Activity:
Reproduce exactly the lines of the material beneath, from the line that contains "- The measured" to the line that contains "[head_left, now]", both included, and no other lines.

*** The data Section Begins ***

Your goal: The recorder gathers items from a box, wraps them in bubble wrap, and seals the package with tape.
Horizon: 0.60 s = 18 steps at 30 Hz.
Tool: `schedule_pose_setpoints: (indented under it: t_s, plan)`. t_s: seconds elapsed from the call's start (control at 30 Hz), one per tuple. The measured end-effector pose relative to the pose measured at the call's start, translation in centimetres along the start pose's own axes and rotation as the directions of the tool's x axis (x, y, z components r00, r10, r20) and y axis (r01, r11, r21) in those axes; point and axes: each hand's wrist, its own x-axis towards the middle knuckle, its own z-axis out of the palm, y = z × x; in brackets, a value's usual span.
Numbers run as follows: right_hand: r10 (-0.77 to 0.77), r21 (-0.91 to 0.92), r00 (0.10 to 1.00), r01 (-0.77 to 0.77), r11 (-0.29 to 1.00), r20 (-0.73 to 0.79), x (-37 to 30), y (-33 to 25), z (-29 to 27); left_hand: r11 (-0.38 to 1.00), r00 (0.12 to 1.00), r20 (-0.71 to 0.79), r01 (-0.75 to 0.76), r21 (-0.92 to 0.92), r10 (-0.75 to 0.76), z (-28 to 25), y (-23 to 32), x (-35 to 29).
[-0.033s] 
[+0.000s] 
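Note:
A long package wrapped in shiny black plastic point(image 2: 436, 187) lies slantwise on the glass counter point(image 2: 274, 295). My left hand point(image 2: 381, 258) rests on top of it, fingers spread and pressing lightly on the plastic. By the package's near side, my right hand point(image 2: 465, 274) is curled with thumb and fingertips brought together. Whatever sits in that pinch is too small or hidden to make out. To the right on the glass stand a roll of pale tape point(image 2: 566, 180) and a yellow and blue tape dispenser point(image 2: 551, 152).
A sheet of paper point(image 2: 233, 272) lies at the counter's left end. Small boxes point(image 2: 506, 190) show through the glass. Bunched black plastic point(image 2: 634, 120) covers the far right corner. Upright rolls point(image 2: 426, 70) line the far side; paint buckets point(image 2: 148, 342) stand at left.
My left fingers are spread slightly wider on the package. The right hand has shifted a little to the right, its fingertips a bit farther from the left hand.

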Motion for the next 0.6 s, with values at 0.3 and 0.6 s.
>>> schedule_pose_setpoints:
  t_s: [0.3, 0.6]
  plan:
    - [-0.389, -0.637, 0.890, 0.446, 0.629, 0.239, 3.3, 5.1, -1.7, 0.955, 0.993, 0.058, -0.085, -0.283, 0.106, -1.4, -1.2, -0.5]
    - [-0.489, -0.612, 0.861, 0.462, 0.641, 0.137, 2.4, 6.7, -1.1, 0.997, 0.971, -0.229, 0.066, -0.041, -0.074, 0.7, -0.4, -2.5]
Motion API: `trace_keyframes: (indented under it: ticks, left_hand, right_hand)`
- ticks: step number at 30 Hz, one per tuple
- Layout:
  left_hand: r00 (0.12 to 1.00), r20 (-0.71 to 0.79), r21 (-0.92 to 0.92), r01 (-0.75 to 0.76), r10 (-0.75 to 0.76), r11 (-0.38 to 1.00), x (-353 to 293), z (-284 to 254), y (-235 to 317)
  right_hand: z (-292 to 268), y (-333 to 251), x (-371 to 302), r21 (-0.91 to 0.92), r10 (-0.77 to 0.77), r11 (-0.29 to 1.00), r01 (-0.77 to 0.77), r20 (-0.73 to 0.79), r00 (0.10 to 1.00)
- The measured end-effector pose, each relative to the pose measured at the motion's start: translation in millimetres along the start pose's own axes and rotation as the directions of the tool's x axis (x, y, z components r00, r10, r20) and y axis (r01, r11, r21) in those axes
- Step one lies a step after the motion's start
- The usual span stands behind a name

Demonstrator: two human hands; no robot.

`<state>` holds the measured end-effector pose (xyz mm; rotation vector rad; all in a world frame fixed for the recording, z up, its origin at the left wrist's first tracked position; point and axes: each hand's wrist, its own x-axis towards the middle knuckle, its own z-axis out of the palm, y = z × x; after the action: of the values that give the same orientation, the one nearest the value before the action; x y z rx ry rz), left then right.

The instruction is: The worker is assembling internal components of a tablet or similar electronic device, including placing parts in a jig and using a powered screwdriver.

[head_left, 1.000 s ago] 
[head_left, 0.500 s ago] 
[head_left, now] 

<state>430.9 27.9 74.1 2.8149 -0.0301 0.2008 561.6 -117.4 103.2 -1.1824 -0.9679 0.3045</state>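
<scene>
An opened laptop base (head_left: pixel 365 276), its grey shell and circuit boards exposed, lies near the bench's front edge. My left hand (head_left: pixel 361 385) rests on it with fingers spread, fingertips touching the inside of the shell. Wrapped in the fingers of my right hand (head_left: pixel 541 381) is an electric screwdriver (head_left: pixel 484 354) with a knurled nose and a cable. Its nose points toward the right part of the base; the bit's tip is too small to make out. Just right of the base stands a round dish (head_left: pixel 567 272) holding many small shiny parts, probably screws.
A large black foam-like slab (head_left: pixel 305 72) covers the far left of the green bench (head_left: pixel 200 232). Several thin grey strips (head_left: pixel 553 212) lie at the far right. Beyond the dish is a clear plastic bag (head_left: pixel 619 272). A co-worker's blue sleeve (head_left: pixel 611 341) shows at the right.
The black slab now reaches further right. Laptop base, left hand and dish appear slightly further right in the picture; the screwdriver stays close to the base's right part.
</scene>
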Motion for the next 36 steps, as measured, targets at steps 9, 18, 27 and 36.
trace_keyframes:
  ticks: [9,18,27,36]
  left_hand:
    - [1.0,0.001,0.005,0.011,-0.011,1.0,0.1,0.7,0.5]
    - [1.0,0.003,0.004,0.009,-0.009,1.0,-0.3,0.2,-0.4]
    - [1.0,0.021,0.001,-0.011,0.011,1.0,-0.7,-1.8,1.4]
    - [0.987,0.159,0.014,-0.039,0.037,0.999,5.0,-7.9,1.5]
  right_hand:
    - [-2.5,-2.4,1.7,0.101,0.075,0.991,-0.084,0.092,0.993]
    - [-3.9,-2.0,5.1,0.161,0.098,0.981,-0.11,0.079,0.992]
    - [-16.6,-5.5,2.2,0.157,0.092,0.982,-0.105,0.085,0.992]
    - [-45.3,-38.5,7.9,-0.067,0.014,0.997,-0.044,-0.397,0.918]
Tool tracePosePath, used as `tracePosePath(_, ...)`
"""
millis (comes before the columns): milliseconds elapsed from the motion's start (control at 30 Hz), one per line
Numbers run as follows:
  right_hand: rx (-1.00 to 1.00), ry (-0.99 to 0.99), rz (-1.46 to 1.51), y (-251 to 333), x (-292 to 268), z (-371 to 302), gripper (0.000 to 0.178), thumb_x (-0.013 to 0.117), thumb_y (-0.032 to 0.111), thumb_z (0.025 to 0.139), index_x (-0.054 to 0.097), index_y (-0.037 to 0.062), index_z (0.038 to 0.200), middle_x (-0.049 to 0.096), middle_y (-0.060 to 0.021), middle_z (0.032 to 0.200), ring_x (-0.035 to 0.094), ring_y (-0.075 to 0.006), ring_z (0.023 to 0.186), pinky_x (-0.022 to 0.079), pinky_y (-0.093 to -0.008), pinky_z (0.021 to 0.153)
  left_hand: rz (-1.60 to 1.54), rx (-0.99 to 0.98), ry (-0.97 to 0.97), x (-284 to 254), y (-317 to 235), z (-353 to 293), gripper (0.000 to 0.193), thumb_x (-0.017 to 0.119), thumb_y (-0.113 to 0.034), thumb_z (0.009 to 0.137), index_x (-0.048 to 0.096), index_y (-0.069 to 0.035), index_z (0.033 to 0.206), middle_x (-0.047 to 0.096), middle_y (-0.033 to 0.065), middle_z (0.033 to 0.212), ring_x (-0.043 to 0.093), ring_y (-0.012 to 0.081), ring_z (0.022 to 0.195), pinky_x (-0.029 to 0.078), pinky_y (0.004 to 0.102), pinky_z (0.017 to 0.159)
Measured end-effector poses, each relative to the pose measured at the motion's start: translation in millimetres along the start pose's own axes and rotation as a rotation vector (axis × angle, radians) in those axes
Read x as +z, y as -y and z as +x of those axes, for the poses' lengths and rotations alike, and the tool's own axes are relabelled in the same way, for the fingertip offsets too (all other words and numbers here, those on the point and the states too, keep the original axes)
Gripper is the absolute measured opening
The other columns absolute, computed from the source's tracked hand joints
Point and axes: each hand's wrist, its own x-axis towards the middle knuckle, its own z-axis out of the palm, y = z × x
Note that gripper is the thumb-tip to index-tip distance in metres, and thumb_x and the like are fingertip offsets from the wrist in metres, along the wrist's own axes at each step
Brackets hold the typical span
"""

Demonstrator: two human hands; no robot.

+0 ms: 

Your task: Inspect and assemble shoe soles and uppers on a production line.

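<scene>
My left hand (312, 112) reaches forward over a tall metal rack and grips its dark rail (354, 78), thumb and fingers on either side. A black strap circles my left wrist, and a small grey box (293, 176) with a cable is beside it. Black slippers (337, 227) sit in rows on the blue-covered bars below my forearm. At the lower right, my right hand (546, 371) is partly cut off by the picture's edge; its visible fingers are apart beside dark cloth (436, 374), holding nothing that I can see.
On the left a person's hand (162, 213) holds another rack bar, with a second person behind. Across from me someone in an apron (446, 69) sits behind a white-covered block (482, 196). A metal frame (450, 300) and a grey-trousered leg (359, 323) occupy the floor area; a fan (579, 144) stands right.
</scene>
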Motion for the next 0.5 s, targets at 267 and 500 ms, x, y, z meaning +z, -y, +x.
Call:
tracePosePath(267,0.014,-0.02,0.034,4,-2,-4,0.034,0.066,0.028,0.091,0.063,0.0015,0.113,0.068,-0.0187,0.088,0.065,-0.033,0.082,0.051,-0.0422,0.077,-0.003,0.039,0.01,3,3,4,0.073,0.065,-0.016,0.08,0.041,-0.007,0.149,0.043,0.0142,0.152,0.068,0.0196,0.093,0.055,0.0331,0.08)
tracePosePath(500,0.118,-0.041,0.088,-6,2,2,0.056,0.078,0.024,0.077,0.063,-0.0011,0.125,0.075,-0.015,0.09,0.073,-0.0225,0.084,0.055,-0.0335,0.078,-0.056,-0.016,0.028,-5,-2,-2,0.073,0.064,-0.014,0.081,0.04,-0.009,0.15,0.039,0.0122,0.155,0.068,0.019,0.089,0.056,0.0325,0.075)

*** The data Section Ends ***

Answer section:
- The measured end-effector pose, each relative to the pose measured at the motion's start: translation in millimetres along the start pose's own axes and rotation as the directions of the tool's x axis (x, y, z components r00, r10, r20) and y axis (r01, r11, r21) in those axes
- Step one lies a step after the motion's start
- The usual span stands behind a name

Demonstrator: two human hands; no robot.

`<state>` holds the measured end-effector pose (xyz mm; rotation vector rad; all in a world frame fixed for the recording, z up, its origin at the left wrist's first tracked position; point and axes: each hand's wrist, its own x-axis towards the middle knuckle, its own z-axis out of the palm, y = z × x; after the action: of the values that give the same orientation, the one nearest the value before the action; x y z rx ry rz), left then right.

The instruction is: The worker is assembling internal components of a tablet or similar electronic device, including placing parts in a jig and using a powered screwdriver.

[head_left, 1.000 s ago] 
[head_left, 0.500 s ago] 
[head_left, now] 

Nothing more is needed for this exercise.